_WORK REQUEST_: Print the lines in the listing below starting at the line with "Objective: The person" and ending at the line with "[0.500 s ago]", both included. Reproduce them exactly and omit every picture.

_PROVIDED DATA_:

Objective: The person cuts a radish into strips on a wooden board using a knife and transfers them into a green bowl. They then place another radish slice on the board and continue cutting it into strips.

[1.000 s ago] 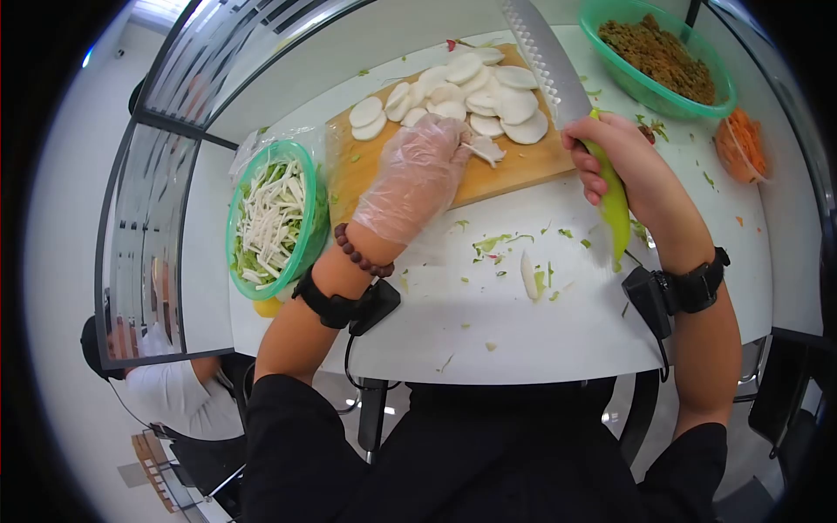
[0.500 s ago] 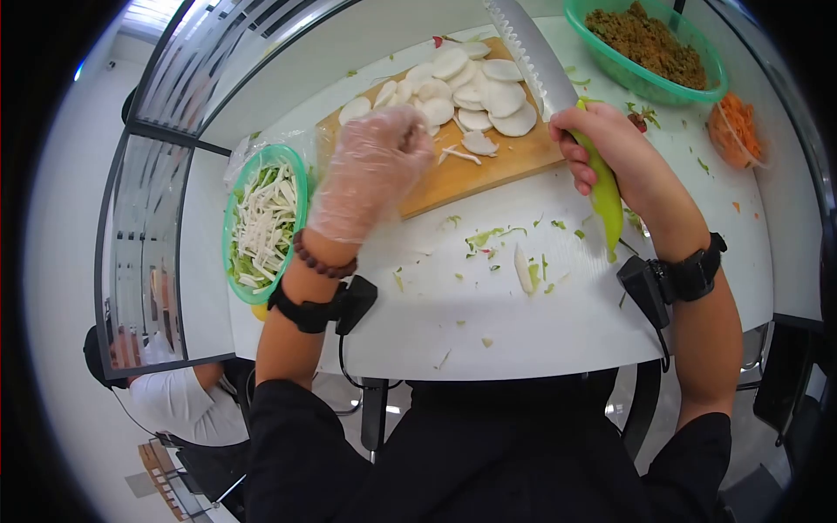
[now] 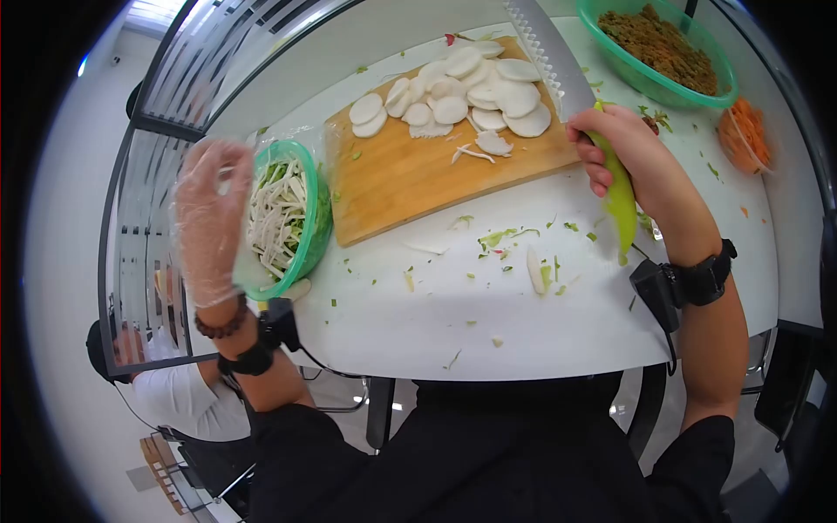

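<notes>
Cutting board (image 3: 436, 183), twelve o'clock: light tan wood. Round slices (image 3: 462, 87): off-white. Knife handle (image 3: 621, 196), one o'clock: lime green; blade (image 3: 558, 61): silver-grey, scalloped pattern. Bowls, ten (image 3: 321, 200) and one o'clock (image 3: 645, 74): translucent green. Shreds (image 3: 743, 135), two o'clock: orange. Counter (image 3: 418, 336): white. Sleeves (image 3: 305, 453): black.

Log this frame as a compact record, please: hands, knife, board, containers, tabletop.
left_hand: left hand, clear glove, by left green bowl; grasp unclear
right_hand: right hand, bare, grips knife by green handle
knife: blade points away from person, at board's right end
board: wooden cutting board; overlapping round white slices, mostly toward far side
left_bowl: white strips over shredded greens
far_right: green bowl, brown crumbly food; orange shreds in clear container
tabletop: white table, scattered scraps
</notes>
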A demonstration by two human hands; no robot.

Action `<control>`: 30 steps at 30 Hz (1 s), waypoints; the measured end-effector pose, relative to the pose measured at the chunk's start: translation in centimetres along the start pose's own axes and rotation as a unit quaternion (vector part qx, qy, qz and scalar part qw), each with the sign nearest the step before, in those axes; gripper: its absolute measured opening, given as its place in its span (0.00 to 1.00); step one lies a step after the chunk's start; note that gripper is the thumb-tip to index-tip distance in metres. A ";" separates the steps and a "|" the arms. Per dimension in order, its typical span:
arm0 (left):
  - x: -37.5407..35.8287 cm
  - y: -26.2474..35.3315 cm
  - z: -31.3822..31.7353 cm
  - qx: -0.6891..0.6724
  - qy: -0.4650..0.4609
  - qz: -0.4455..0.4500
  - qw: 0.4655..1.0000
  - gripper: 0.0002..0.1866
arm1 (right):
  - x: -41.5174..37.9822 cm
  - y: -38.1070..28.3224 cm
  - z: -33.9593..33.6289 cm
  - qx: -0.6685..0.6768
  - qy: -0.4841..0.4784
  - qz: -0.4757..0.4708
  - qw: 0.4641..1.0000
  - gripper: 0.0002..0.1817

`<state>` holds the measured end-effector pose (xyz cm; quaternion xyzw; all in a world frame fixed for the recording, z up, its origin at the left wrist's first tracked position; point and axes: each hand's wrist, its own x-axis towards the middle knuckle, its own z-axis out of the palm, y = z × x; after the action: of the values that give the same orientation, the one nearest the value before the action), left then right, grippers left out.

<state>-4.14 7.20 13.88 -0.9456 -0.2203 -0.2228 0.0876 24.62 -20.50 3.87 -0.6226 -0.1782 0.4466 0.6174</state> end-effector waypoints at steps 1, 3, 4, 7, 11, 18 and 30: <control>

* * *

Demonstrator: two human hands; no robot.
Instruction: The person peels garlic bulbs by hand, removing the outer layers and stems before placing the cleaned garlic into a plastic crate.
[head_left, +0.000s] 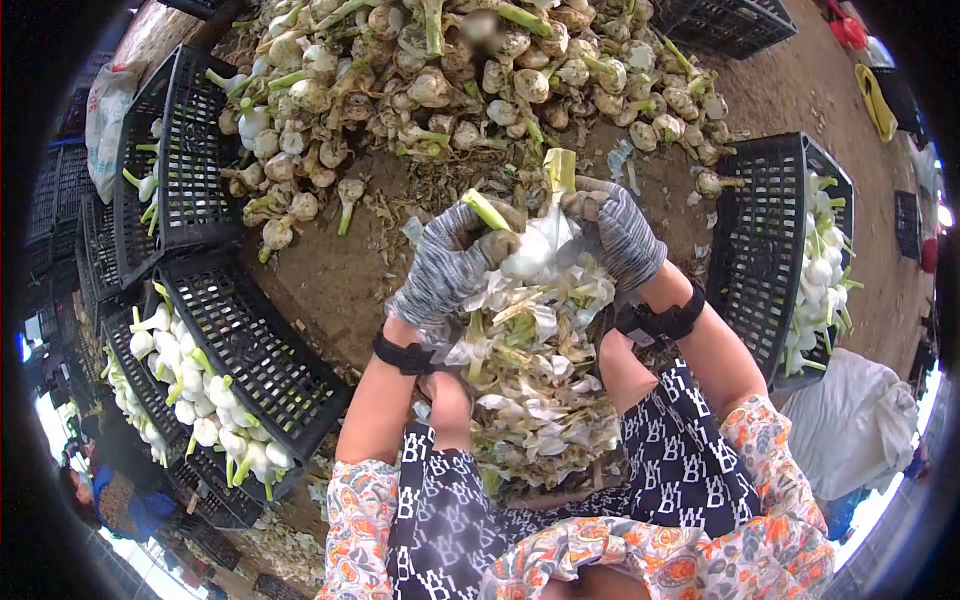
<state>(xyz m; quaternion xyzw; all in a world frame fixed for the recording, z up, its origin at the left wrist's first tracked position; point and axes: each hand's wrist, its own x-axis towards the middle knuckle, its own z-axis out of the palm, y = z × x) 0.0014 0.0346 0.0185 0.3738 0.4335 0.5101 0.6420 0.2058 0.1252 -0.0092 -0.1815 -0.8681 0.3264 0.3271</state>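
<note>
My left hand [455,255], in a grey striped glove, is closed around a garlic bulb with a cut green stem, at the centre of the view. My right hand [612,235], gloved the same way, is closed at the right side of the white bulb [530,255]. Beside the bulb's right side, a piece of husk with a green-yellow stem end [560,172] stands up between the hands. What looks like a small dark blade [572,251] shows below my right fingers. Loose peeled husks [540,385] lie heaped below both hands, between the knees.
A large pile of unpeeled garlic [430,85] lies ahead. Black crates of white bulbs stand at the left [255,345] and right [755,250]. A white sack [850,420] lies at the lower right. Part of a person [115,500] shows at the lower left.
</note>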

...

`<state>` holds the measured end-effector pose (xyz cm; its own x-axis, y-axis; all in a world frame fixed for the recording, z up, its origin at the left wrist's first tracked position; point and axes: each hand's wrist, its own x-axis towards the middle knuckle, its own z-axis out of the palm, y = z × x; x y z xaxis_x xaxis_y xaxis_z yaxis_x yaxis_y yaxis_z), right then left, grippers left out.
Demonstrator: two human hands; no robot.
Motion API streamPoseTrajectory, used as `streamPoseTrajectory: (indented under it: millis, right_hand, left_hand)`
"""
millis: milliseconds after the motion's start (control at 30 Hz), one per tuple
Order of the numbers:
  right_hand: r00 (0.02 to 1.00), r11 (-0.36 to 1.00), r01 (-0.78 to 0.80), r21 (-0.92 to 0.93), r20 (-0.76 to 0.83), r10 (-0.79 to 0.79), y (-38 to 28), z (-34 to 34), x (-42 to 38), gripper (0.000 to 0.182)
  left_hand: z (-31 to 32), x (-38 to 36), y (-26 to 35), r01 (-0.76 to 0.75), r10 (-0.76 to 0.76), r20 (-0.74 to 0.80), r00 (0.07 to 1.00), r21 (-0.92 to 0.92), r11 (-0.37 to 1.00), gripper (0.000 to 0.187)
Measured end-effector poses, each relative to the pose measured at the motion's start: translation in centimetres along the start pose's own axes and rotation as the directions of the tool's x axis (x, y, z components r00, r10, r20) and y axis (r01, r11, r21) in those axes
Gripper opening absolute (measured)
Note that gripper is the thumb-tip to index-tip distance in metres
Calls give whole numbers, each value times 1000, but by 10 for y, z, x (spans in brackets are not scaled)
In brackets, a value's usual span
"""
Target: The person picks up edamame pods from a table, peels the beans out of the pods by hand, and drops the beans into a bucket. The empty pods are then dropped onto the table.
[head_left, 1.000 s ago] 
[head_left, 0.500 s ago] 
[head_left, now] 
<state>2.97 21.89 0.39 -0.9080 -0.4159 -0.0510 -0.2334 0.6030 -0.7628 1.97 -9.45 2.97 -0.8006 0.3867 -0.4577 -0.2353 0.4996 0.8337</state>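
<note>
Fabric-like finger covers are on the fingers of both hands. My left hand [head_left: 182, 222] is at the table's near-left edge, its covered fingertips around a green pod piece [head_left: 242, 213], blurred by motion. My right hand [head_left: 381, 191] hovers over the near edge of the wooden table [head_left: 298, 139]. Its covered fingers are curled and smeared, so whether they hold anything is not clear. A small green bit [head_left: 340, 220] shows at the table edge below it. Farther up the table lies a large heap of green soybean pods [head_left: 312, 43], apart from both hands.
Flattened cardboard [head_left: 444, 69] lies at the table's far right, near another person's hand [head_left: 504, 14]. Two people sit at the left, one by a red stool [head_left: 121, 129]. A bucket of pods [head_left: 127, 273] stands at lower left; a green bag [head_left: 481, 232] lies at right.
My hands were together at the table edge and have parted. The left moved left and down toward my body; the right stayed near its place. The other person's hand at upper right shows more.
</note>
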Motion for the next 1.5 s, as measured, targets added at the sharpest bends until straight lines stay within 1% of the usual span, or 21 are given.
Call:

_RESULT_:
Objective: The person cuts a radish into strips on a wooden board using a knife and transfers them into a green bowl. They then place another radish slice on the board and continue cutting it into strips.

[1.000 s ago] 
[0.500 s ago] 

As written, the answer is complete.